Challenges related to reference standard

In the QUADAS-2 assessment, domain 4 (flow and timing) was considered to present high or unclear risk of bias. This was either because time interval between the index test and the reference standard was not reported, or that not all study objects received the same reference standard. In most of the studies, there was no predefined accepted time interval between FDG-PET/CT and reference standard, and this may introduce bias due to developments during the course of patients suspected of VGI. Additionally, not all patients received the same reference standards. It varied between verification by biopsy/puncture (i.e., tissue cultures for bacterial growth), blood cultures, and clinical follow-up. There is a risk that one may overlook low-grade infections, and this might not be the issue if all patients had verification by biopsy and microbiological culturing. However, these are challenges that reflect the reality, and although it may enhance the credibility of the test if there was a pre-specified time interval and all patients received the same reference standard, preferably microbiological testing, this is not always possible in these critically ill patients where treatment must be instituted immediately on suspicion of VGI; although one always opts to get microbiological specimen prior to antibiotic treatment, it is an invasive procedure with risks. Consequently, only few studies submit all patients to such reference standards. Patients with low suspicion of VGI were often followed up clinically, usually by blood samples, blood cultures, and further imaging, often CT. This may present a risk of overlooking low-grade infections, as they can be misinterpreted as chronic inflammation.
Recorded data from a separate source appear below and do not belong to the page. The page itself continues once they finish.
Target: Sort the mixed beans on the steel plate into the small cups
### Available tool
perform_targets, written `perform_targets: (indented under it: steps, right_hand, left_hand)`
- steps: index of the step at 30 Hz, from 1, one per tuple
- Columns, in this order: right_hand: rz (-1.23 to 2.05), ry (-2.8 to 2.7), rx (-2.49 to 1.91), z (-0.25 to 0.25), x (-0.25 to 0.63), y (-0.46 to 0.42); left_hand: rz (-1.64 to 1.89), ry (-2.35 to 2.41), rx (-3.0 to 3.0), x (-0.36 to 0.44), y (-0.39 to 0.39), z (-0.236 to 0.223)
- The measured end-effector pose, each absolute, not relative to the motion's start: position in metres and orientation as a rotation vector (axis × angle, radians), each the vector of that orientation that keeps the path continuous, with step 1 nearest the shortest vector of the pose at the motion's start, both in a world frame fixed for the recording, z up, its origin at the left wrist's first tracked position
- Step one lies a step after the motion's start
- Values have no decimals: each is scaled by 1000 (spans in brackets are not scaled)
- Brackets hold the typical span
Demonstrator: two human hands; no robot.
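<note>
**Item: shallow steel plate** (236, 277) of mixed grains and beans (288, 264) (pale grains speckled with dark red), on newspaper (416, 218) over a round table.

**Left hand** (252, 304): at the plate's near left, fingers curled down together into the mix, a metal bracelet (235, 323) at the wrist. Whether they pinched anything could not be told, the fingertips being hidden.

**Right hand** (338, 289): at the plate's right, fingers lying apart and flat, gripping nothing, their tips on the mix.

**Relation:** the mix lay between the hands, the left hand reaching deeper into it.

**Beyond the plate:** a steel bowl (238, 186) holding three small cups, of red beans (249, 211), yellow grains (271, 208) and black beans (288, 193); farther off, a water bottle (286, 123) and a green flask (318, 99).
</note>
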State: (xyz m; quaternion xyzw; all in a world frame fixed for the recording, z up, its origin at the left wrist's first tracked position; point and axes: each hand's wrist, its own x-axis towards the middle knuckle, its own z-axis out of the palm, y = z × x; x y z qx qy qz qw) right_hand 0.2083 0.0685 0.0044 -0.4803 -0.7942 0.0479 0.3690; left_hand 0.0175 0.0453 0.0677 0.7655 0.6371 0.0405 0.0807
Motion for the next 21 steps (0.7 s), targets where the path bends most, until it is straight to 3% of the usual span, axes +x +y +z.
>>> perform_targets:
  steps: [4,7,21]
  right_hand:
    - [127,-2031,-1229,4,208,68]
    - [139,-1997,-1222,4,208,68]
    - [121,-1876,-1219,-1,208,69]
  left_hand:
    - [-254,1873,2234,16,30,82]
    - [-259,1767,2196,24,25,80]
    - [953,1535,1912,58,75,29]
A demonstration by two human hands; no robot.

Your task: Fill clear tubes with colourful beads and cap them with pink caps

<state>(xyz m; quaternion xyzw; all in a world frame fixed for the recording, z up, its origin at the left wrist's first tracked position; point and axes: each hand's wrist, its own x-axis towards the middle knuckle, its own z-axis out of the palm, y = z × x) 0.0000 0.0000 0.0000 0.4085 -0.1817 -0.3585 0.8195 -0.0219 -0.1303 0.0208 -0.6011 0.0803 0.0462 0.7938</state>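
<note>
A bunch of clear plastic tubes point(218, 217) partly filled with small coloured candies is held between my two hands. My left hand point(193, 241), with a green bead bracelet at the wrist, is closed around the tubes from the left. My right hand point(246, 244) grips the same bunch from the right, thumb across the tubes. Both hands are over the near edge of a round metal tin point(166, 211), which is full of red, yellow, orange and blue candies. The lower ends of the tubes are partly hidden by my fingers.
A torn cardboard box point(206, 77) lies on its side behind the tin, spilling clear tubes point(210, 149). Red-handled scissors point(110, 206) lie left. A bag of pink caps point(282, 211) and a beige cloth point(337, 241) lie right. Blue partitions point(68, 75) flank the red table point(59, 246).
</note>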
Comparison with previously published reviews

This study differs in some respects from other recently published systematic reviews and meta-analysis on the same subject. Rojoa et al. also reported focal uptake and SUVmax to be the two most reliable parameters for diagnosing VGI by FDG-PET/CT, albeit we generally found better specificity for SUVmax [1]. This discrepancy may relate to the studies included, e.g., Rojoa et al. also included stand-alone FDG-PET which intuitively would provide poorer specificity. Similar to our results, TBR was also considered as the inferior method by Rojoa et al., e.g., sensitivity and specificity of 57% and 78%, respectively.
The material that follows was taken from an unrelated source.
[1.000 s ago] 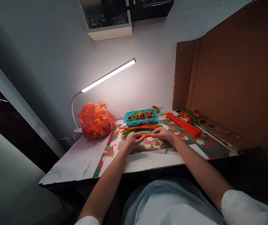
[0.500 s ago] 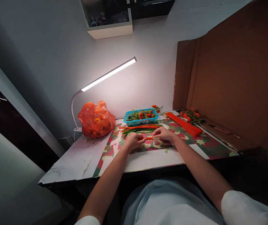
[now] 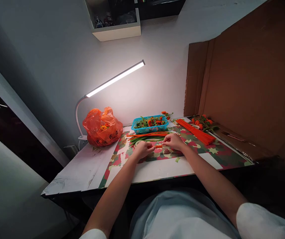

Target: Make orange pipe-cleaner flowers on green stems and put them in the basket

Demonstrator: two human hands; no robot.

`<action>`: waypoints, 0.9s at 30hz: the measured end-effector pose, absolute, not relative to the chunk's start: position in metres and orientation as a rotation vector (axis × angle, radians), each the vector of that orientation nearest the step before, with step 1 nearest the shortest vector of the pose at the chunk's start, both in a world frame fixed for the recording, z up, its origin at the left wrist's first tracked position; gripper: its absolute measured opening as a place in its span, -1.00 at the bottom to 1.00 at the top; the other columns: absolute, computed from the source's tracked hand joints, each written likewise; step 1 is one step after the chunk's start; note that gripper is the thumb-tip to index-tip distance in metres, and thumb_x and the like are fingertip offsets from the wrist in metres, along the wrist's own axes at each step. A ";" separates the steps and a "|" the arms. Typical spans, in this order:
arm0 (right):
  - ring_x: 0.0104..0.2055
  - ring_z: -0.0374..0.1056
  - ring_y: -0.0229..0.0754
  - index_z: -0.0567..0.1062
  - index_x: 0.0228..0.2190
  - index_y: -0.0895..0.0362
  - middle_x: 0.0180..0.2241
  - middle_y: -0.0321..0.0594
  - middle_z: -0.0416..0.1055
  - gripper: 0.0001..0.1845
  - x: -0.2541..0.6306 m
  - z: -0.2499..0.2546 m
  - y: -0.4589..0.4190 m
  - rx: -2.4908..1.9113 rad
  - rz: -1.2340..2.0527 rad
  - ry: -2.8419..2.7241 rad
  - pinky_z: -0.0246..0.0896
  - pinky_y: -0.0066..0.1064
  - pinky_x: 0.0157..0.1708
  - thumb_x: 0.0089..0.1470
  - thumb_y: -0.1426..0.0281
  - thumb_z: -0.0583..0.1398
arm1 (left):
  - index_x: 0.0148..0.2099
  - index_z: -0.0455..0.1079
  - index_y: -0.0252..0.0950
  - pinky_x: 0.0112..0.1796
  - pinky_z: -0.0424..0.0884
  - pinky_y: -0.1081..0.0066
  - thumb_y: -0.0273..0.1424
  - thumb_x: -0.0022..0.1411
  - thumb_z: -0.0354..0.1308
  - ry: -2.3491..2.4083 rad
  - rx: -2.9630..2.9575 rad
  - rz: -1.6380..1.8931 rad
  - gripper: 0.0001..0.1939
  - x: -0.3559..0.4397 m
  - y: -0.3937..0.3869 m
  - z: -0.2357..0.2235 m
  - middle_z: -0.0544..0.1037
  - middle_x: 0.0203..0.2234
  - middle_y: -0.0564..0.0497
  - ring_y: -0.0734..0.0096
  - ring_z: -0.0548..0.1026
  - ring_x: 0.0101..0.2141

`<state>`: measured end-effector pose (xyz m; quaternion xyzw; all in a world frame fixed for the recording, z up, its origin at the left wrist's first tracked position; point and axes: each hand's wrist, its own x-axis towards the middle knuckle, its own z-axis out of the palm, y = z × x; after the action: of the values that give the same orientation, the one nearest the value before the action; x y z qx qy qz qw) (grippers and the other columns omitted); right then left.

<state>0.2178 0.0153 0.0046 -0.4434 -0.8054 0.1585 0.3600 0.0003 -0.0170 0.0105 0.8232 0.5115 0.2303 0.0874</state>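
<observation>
Above the camouflage-patterned counter, left hand and right hand pinch closed fingers on a ridged orange coil, apparently steadying both ends.

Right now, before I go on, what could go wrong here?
The small orange coil sits between the left hand and right hand, so it might slip. Thin stems lie just behind the hands and could get brushed askew. Flowers poke past the basket and might snag.
</observation>
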 end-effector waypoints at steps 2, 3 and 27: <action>-0.40 0.33 -0.20 0.54 -0.61 0.09 -0.52 -0.25 0.49 -0.80 0.215 0.005 0.013 -1.124 0.225 -2.068 0.00 -0.30 -0.23 -0.07 0.26 0.27 | -0.63 0.24 -0.31 -0.52 -0.12 0.41 -0.16 0.11 0.00 1.565 2.422 0.704 -0.61 0.002 -0.017 0.011 0.17 -0.73 0.11 0.54 0.04 -0.62; -0.37 0.33 -0.19 0.53 -0.61 0.09 -0.51 -0.25 0.50 -0.78 0.214 0.005 0.012 -1.115 0.151 -2.052 -0.03 -0.29 -0.20 -0.03 0.27 0.25 | -0.63 0.24 -0.31 -0.52 -0.13 0.41 -0.16 0.11 0.00 1.596 2.400 0.722 -0.60 0.003 -0.016 0.011 0.16 -0.73 0.11 0.54 0.03 -0.62; -0.36 0.40 -0.13 0.55 -0.56 0.15 -0.42 -0.13 0.52 -0.75 0.201 0.002 0.014 -0.855 0.733 -1.719 0.25 -0.36 -0.38 -0.12 0.20 0.25 | -0.63 0.08 -0.29 -0.54 -0.10 0.46 -0.03 0.11 -0.03 1.586 1.998 1.031 -0.52 0.003 -0.006 0.004 0.04 -0.72 0.15 0.57 0.01 -0.62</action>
<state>0.2012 0.0143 0.0019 -0.3560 -0.7161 0.3055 0.5169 0.0034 -0.0063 0.0036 0.7125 0.5655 0.3675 0.1938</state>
Reinders et al. found that white blood cell scintigraphy (WBC) including single-photon emission computed tomography (SPECT/CT) had the highest accuracy in diagnosing VGI, but this modality is outside the scope of this paper and is not addressed further. They did, however, suggest FDG-PET/CT to be used as the initial imaging technique due to its more widespread accessibility [2].

Conclusion

Due to the high risk of a fatal outcome of VGI, the importance of an available and accurate non-invasive diagnostic modality cannot be stressed enough. One should at least aim for a diagnostic procedure with a high NPV to avoid unnecessary high-risk surgery. Microbiology has been viewed as gold standard in many studies, but it is an invasive procedure with risk of complication and risk of false negatives due to early/prior antibiotic treatment. FDG-PET/CT seems promising, especially when interpretation is based on focal versus diffuse FDG-uptake patterns.

As risks of bias were encountered in several of the included studies, larger prospective studies with strictly defined interpretation criteria and predefined use of index test and reference standard (including time intervals between them and antibiotic usage) are still necessary to more firmly establish a non-invasive golden standard for diagnosing VGI, including the current method of choice, CT, which by other recent studies has been found inferior to FDG-PET/CT.